When the coronavirus first hit Europe and America, closing down commerce, schools, universities, entertainment, sports, etc., the pundits referred to it as pressing the “pause button” on society. But as of this writing, with nearly two and a half million people infected and 170,883 dead, many commentators are opining that the “pause button” is really a “reset button,” and that the world will never return to its pre-Covid-19 state.

The Department for Strategic Planning within Israel’s Foreign Ministry on April 12, 2020 made public a document composed by twenty diplomats and Foreign Ministry experts. Among its dire predictions were an economic depression rivalling the Great Depression of the 1930s, global destabilization with China and the West locking horns, dwindling health supplies, and additional pandemics.

Rather than such predictions leading us to anxiety and despair, Judaism’s response is always hope, because we are assured that all roads, however rough, lead to the Complete Redemption. This resolute optimism, based on Biblical guarantees, has enabled the Jewish People to weather all the crises of our long and challenging history.
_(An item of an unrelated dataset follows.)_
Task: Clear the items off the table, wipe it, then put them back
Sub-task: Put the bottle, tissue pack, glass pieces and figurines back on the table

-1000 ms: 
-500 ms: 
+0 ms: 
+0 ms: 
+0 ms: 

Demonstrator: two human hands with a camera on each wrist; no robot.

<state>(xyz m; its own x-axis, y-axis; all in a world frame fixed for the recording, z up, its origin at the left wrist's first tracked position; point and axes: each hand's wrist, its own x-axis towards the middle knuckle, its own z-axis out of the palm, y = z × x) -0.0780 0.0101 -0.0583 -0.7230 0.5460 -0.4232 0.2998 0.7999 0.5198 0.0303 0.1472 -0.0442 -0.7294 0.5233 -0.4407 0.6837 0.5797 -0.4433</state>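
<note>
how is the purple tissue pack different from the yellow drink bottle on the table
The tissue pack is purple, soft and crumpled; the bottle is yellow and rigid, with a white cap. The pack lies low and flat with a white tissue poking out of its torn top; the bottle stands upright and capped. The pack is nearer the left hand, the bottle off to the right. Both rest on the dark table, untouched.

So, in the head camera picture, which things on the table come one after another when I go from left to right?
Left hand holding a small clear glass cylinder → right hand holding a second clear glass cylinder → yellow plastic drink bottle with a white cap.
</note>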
The current global crisis could be a likely scenario for the advent of Moshiach. Spiritual truth cannot sprout in ground crowded with the weeds of false beliefs and tenaciously held fealty to false gods. The last few years have seen an unprecedented disillusionment with government. With the malls closed and the stock market in seizures, the bastions of materialism and economic security are crumbling. Confusion abounds. Might humanity now be open to hearing the voice of Moshiach?

Some Talmudic sages predicted that the Complete Redemption will come with miracles greater than the miracles of the Exodus from Egypt. Yet others declared that it will be a time of upheaval, of earthquakes and natural disasters, when no one will have any money in his pocket.

The coronavirus pandemic is accelerating the speed of humanity’s train. We, all of us, are barreling toward the Complete Redemption. Whether we will reach the destination next week, next month, next year, or in a decade, no one knows. But the only way to be ready is to yearn for that period of peace, harmony, and universal God-consciousness, so we will recognize it when it – when we – arrive.